Greater efforts at collective security make us stronger, not weaker. Can anyone now seriously doubt that we should have either avoided entirely our quarter-trillion-dollar extravaganza in Iraq or committed troops with a far greater international presence?
§ Strengthen Democracy. It's ironic how often American warriors are eager to cross oceans to fight for democracy but how uninterested--or opposed--they are to expanding it at home. The result: While our allies regularly have 70 percent majorities voting in national elections, we barely have half in presidential years and a third in off-year Congressional elections. And while it cost an average of $87,000 to win a House seat in 1976, that increased tenfold, to $842,000, by 2000.
If the laws affecting voting and contributing mean that those who govern us respond more to donors than voters, then there's little prospect of enacting needed consumer, environmental, housing and educational laws. A "democracy agenda" would include the public financing of Congressional elections, restrictions on self-financed candidates, paper trails for electronic voting, elimination of racially discriminatory felony disenfranchisement laws, restrictions on further media concentration and the merging of Veterans Day on November 11 into a Democracy Day on the first Tuesday of November so we honor veterans by giving citizens a day off to celebrate democracy by exercising the franchise that so many fought and died for.
§ One America. Thirty-eight years after the end of the Civil War, the great black scholar W.E.B. Du Bois predicted that the twentieth century would be dominated by "the color-line." Will it now include the twenty-first century as well? Can we really afford to continue to have two-thirds of black children born out-of-wedlock? The net worth of Latino families averaging one-twenty-fifth of white families? A US Senate without any black or Latino members in a country nearly one-third nonwhite?
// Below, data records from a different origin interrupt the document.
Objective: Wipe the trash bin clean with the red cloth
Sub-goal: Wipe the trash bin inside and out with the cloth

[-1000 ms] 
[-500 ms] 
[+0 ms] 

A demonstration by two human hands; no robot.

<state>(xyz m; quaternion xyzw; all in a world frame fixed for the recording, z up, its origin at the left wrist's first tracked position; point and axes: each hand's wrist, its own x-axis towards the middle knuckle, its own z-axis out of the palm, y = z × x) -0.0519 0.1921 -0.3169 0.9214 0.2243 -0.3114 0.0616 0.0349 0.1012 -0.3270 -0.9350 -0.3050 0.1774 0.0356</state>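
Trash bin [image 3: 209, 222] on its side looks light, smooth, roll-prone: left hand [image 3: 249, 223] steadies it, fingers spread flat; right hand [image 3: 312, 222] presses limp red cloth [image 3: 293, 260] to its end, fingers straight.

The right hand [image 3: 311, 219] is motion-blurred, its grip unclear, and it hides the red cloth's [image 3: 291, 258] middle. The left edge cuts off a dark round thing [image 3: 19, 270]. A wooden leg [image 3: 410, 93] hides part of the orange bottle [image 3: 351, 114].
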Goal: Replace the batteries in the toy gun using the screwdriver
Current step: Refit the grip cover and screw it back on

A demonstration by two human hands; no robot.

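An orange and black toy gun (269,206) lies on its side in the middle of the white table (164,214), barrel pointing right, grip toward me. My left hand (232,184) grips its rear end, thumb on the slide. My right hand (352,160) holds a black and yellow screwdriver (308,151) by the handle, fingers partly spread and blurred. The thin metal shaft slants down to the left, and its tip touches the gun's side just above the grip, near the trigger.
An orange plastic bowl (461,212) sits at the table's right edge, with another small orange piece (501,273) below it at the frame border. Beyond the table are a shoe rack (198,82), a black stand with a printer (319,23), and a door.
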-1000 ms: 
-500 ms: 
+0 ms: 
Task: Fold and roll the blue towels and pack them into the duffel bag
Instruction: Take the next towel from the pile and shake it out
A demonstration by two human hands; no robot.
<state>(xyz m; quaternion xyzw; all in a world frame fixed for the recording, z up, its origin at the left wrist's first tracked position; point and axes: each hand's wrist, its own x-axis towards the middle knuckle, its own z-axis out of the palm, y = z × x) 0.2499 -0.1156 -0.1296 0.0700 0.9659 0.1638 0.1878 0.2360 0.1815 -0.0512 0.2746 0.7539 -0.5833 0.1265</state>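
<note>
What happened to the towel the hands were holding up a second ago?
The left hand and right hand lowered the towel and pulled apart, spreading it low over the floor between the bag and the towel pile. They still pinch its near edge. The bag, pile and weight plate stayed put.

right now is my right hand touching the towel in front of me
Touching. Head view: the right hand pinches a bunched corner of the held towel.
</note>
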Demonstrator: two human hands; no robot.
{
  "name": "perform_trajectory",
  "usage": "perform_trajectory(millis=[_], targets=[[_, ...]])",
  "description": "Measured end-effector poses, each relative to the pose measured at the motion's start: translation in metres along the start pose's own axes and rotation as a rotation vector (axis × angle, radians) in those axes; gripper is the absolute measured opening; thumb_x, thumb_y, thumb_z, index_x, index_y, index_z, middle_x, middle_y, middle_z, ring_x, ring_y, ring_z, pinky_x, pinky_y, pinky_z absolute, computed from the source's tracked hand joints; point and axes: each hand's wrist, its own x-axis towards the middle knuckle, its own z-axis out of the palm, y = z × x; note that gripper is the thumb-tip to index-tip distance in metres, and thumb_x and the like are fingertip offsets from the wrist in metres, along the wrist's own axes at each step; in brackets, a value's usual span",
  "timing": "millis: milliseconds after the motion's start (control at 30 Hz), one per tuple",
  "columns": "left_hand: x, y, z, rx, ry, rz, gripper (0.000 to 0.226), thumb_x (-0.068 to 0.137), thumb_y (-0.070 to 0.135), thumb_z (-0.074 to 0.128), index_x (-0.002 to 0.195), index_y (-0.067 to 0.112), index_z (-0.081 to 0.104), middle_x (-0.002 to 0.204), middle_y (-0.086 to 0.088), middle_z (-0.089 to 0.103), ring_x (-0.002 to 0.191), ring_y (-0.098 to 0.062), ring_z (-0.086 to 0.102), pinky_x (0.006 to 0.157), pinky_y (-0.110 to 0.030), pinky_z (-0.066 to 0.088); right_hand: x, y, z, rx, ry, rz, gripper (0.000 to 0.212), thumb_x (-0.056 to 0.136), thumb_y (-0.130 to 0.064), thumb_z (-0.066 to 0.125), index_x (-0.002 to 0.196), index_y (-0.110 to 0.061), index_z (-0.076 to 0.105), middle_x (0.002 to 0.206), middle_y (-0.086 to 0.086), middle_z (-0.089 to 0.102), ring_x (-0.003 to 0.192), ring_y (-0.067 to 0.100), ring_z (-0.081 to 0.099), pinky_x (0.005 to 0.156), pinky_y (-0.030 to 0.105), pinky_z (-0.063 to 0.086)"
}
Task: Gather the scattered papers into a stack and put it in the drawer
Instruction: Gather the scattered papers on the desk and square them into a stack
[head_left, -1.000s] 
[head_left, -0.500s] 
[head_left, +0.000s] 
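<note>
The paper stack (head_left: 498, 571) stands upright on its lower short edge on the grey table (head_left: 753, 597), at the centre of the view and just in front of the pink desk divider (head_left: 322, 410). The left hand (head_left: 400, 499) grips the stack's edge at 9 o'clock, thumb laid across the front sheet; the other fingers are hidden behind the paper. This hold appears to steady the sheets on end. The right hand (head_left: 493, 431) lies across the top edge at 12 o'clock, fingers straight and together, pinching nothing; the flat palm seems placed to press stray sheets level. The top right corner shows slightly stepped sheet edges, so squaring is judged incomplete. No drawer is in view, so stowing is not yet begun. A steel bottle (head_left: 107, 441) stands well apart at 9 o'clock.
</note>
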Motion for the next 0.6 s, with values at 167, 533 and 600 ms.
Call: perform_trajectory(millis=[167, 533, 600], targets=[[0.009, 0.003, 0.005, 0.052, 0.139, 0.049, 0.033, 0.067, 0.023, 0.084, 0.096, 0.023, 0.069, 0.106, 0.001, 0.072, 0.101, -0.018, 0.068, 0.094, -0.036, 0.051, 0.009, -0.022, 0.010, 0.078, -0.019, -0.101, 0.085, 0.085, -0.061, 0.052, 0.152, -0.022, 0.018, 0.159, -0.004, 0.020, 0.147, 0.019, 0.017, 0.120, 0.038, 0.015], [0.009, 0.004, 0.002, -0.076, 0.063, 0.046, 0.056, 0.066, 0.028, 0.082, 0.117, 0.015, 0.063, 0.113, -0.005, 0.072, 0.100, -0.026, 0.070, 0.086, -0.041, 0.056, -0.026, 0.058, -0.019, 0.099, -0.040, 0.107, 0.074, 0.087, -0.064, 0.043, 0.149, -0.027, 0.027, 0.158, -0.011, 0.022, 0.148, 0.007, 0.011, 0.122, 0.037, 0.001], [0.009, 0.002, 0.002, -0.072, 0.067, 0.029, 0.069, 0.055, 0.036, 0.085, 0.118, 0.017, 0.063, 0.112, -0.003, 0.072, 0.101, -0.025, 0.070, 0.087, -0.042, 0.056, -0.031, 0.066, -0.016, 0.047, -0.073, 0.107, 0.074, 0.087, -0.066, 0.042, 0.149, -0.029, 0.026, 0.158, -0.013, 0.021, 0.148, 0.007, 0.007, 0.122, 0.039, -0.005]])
How can a President and Congress change this in an era when discrimination comes not in the form of hooded vigilantes but politicians in dark suits and big smiles arguing against "reverse discrimination" (when they never really spoke out against racial discrimination in the first place)?
We not only need more candidates and officeholders who can comfortably speak to and for white, black and Hispanic audiences--as Robert F. Kennedy did so well forty years ago--but also look more to universal solutions based on need rather than complexion in order to mobilize majority coalitions. So better public healthcare, public transit, public schools and environmental regulation can simultaneously be more readily enacted but also disproportionately help minorities enduring second-class healthcare and dirty air.
The frequently aired Cialis ad asks, "When the moment comes, will you be ready?" The progressive community is ready with a long-gestating and well-considered program that rejects messianic incompetence abroad and class warfare at home in favor of nation-building--that nation being America.